Wednesday, January 21, 2009

Gtmo Goodbye

President Barack Obama this morning requested that all prosecutions in the military tribunals at Guantanamo Bay be suspended for 120 days pending review. We can only assume that in this case "review" means reviewing the best way to close down the prison and move what trials will continue to U.S. soil. Hopefully it will end this sad chapter in American history, which will go down in history, along with Japanese interment camps, the McCarthy witch hunts, the Alien and Sedition acts, and Lincoln's suspension of Habeas Corpus, as one of our supremely wrong-headed ideas that was carried out for the safety of the union. May it be relegated to the dustbin of history ASAP.

OF course it creates a number of problems.
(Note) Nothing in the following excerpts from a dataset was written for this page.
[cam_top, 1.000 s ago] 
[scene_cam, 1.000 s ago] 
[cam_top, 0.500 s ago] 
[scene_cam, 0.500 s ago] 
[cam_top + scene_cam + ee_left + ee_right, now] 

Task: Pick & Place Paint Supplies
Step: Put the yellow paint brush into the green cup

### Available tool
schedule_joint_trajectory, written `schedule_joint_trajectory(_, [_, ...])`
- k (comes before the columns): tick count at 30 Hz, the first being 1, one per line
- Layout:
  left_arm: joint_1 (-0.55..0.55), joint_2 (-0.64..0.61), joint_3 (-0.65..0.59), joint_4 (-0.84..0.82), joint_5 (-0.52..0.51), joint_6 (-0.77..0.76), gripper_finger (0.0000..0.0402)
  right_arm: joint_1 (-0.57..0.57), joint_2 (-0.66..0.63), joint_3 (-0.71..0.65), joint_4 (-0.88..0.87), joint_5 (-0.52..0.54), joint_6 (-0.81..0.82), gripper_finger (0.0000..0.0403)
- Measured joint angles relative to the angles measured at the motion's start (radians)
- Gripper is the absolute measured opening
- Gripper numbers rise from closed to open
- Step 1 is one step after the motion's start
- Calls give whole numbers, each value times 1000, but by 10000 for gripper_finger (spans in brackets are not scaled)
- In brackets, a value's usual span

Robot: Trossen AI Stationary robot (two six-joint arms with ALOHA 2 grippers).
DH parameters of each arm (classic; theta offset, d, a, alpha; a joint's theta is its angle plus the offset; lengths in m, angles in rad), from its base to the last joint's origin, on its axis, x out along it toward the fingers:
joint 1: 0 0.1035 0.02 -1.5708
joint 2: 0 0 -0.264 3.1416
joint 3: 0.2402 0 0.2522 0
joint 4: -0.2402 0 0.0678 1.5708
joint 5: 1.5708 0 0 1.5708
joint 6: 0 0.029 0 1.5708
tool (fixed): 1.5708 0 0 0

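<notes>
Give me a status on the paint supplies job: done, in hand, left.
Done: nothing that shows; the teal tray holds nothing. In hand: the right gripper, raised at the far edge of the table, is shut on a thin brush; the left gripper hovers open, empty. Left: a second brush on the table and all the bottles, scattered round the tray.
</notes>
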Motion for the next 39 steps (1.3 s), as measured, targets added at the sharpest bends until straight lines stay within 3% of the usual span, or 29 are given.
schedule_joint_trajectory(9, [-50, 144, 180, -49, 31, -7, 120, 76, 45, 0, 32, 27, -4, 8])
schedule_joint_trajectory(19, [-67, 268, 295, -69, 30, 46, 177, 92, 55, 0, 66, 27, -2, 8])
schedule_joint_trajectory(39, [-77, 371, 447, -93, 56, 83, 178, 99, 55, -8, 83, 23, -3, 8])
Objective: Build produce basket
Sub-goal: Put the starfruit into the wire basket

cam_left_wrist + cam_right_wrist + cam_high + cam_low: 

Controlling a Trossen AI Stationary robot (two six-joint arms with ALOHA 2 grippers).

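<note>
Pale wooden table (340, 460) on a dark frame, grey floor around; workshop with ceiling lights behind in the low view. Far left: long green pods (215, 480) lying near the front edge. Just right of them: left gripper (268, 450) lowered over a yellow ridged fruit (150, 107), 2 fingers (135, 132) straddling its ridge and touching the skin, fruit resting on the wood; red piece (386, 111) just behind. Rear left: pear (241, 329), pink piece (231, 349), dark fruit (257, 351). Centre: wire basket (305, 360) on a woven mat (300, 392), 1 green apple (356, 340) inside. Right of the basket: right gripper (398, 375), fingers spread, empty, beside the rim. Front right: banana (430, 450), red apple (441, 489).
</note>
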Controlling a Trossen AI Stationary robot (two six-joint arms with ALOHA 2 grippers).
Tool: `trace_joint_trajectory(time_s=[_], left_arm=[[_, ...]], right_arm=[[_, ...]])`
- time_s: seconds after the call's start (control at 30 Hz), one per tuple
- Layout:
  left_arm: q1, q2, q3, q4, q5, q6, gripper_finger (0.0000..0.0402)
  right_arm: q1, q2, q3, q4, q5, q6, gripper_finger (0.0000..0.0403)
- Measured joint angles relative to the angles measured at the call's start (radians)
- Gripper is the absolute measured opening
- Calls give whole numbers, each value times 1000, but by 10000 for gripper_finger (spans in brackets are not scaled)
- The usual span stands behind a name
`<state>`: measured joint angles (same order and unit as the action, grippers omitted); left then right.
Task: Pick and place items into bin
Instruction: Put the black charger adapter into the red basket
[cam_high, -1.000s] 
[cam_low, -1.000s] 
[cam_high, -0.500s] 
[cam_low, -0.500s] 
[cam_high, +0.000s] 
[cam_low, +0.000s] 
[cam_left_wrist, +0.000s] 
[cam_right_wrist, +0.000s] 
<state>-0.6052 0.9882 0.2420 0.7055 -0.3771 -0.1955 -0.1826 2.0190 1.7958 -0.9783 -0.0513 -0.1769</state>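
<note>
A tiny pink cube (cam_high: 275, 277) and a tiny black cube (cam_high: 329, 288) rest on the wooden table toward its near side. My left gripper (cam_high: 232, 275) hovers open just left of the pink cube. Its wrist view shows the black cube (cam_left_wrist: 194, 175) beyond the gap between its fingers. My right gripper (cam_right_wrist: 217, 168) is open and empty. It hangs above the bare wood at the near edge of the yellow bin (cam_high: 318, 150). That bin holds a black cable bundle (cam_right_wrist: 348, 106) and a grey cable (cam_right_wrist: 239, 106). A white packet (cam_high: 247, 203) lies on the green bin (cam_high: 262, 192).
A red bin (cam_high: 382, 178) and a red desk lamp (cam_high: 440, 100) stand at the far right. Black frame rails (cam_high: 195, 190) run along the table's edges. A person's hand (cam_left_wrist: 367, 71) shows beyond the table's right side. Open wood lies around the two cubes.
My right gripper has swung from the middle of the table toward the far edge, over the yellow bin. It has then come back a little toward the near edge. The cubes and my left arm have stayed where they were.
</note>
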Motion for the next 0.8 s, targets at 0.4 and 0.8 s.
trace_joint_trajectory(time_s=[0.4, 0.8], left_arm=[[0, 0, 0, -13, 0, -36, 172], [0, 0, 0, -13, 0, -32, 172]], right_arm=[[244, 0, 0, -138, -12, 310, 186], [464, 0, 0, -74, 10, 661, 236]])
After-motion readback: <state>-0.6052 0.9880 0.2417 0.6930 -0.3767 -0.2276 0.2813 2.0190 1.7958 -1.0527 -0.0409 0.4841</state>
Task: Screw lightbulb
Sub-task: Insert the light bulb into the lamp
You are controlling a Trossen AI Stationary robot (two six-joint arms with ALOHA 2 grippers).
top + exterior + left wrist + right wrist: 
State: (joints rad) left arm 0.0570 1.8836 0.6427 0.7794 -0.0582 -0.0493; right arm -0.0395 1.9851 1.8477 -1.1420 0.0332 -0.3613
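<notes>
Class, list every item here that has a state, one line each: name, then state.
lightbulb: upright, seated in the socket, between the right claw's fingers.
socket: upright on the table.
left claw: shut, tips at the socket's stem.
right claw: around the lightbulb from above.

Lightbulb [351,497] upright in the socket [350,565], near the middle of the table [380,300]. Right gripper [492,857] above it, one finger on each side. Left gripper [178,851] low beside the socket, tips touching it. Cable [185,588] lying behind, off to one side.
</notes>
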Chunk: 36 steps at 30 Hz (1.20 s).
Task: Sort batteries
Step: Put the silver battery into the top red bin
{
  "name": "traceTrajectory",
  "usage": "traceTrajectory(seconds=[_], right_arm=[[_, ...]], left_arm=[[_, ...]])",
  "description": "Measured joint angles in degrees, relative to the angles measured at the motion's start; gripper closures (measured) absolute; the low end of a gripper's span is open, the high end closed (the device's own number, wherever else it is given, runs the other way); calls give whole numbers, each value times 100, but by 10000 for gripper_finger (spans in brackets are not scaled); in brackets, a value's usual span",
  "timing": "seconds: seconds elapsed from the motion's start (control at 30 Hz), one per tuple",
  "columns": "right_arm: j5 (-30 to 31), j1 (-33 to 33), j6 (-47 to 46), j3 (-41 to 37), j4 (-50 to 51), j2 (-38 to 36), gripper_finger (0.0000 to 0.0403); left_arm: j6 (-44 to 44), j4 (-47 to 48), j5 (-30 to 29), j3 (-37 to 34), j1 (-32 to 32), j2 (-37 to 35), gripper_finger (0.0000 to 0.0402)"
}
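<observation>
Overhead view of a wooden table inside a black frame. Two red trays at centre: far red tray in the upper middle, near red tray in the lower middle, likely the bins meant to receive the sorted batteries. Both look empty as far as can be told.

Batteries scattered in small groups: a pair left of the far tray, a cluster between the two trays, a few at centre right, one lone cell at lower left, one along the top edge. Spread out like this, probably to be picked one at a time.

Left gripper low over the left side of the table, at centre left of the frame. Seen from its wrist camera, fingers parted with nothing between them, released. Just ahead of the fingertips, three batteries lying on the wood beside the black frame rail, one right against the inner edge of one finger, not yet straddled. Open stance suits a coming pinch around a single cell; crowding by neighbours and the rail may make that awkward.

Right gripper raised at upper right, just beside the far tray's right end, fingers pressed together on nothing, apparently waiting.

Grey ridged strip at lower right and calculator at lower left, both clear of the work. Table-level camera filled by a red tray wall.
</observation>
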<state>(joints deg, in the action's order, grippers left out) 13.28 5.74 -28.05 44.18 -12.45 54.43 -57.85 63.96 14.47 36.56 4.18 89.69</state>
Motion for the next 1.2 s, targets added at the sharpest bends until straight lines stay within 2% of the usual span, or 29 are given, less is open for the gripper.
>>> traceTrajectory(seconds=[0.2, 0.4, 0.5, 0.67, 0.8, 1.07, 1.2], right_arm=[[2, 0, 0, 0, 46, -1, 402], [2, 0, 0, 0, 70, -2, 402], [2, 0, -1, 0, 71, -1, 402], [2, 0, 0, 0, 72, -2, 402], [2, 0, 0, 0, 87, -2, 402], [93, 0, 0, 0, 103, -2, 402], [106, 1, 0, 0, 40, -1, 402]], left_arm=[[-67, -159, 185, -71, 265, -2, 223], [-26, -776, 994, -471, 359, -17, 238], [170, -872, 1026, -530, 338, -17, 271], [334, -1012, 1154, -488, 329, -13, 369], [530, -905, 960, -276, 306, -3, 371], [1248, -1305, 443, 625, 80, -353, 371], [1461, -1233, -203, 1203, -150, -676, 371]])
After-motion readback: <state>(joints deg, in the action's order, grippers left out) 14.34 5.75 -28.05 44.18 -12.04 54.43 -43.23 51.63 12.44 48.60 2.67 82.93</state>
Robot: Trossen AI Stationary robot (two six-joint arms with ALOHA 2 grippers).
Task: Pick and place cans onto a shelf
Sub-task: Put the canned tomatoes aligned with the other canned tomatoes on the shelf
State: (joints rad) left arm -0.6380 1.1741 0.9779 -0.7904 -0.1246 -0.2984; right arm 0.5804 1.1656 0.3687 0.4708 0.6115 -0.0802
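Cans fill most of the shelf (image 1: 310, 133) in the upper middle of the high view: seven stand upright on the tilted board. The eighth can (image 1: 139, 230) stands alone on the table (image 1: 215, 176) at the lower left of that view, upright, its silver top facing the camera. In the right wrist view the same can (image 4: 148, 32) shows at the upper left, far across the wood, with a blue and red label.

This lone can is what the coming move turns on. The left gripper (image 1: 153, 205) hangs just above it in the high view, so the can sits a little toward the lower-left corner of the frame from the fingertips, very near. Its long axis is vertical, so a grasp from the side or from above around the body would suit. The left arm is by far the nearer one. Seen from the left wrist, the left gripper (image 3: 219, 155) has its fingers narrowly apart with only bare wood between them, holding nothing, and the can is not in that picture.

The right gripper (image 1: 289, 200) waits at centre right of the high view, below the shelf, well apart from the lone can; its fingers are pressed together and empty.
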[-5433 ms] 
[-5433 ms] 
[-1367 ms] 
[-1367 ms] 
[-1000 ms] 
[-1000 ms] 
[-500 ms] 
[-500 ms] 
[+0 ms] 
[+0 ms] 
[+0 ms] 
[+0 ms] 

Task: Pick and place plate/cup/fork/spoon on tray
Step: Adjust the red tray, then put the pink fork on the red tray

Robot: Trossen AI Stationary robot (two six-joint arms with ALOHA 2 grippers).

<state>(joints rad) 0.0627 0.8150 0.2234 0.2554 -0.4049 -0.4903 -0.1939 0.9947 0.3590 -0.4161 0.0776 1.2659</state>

Reportedly the evidence in some of these cases is so weak, and in some cases so tainted by improper procedure, including torture, that many cases probably cannot be prosecuted at a real trial where the defendant has the right to review the evidence against him and confront his accusers. That might include those on trial for complicity in the September 11th attacks. And that is nobody's fault but Bush's, for insisting on this kangaroo court in the first place.

The first person the order affected was Omar Kahdr, a Toronto native who was charged and supporting terrorism and murder for killing an Army Sargent with a grenade in a battle in Afganistan in 2002. Kahdr was 15 at the time. THis is how it was reported by the AP. Now, I don't want to sound un-patriotic or insensitive to the family of the dead soldier, and if somebody killed somebody I loved over there I'd certainly want revenge. But even if a fifteen year old boy can form the intent to commit murder, which has long been in doubt, since when is killing someone in a battle terrorism? I'm not an expert here, but something doesn't make sense. A lot of the prosecutions seem to work this way. If this is a war, as Bush always claimed, then it needs to be treated as a war. If it is a crime then it needs to be treated as a crime. But this flip-floping back and forth is one of the things that so totally discredited the Bush approach to terrorism. What it looked like in the end was that Bush was going to do whatever he wanted and then find legal justification for it after the fact.

Anyway, good riddance.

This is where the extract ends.